Une semaine avant Pâques, l’image qui restera du premier voyage du pape Léon XIV en Europe est celle des nombreux enfants bénis par le Saint-Père, dans un moment de communion avec le peuple de Dieu venu acclamer son pasteur. Nous étions alors à la veille des Rameaux, où le Christ lui aussi a été applaudi par la foule, avant d’être crucifié… À Monaco, cette image résumait parfaitement un des fils rouges des quatre interventions de Léon XIV : la protection de la vie humaine, du début à la fin.

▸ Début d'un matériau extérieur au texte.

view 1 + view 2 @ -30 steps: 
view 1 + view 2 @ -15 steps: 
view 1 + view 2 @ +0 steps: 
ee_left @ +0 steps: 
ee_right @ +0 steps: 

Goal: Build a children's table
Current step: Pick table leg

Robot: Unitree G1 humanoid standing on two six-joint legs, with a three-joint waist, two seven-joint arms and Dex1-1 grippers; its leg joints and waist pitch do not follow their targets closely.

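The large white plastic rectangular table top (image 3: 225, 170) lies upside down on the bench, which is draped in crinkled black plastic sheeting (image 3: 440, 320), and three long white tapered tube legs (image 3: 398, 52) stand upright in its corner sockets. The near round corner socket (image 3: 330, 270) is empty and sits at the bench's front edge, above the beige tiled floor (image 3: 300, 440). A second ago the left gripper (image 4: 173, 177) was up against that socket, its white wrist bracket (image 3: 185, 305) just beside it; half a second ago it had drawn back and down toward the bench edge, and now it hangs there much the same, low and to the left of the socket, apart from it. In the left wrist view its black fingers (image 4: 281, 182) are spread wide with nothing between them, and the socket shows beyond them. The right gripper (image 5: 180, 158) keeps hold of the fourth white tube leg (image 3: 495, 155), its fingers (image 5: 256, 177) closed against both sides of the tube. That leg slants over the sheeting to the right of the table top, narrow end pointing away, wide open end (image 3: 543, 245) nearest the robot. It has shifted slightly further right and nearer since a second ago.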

Et ce n’est sans doute pas un hasard. Actuellement en Europe, l’euthanasie et le suicide assisté restent des pratiques très minoritaires : seuls 7 pays de l’Union européenne, sur 27, les autorisent. La grande majorité du continent refuse la mort provoquée. En Écosse et en Slovénie, ces projets viennent d’être repoussés. La France fait donc figure de point de bascule pour les partisans de l’abolition de ce droit naturel à la vie, qui sous-tend toute société.
En bon juriste, Léon XIV connaît la force du droit, et il sait aussi combien ce droit naturel intangible a besoin, plus que jamais, de la protection du droit positif et des lois d’un État pour être respecté, face à « l’action occulte d’autorités puissantes prêtes à tuer sans scrupule », a-t-il affirmé en commentant la condamnation à mort d’un innocent, Jésus.
Religion d’État
Le choix de Monaco voulu par le Souverain pontife met ainsi en lumière une situation tout à fait originale, puisqu’en plaçant le catholicisme comme religion d’État en 1962, la Principauté a inscrit dans sa loi suprême un principe de vie, une boussole, qui est un bienfait et un facteur de paix pour toute la société, croyants ou non. C’est cette même Constitution, en effet, qui a servi de référence au prince Albert pour refuser une libéralisation de l’avortement en novembre dernier. Et c’est cette coopération fructueuse entre pouvoir civil et religieux – une « saine laïcité », avait dit le pape François en Corse – que Léon XIV a tenu à mettre en valeur, car elle pourrait inspirer d’autres législations dans le monde, et pas seulement en Europe !
Appel à la conversion
Pour autant, Léon XIV n’était pas venu encenser un régime, mais, en chef spirituel, appeler chacun à la conversion. Les élites, par l’impératif de justice sociale et de souci des plus pauvres. Le clergé, en lui demandant de ne pas s’enfermer dans des « habitudes », si confortables soient-elles. Et les jeunes, en les encourageant au don de soi jusqu’au bout, à l’exemple de saint Carlo Acutis et de sainte Dévote, la patronne martyre de Monaco.
Car au final, a souligné le Pape, ce n’est pas le prince, mais le Christ, un Roi crucifié, qui doit régner sur les âmes et sur les sociétés. Et c’est ainsi, mystérieusement, que Dieu change le monde et lui communique sa vie surnaturelle, par la puissance de la Résurrection. « Un seul homme peut sauver le peuple », prophétisait le grand prêtre Caïphe malgré lui. La messe, qui actualise cet événement unique de Pâques, accomplit jour après jour ce miracle, « cette conquête du monde » décrite par le Père Jean Galot, jésuite : la messe est « le plus grand levier de l’histoire », disait-il, et, pour l’Église, « le plus grand moyen d’apostolat ». Les nouveaux baptisés de cette année en sont certainement le signe le plus évident.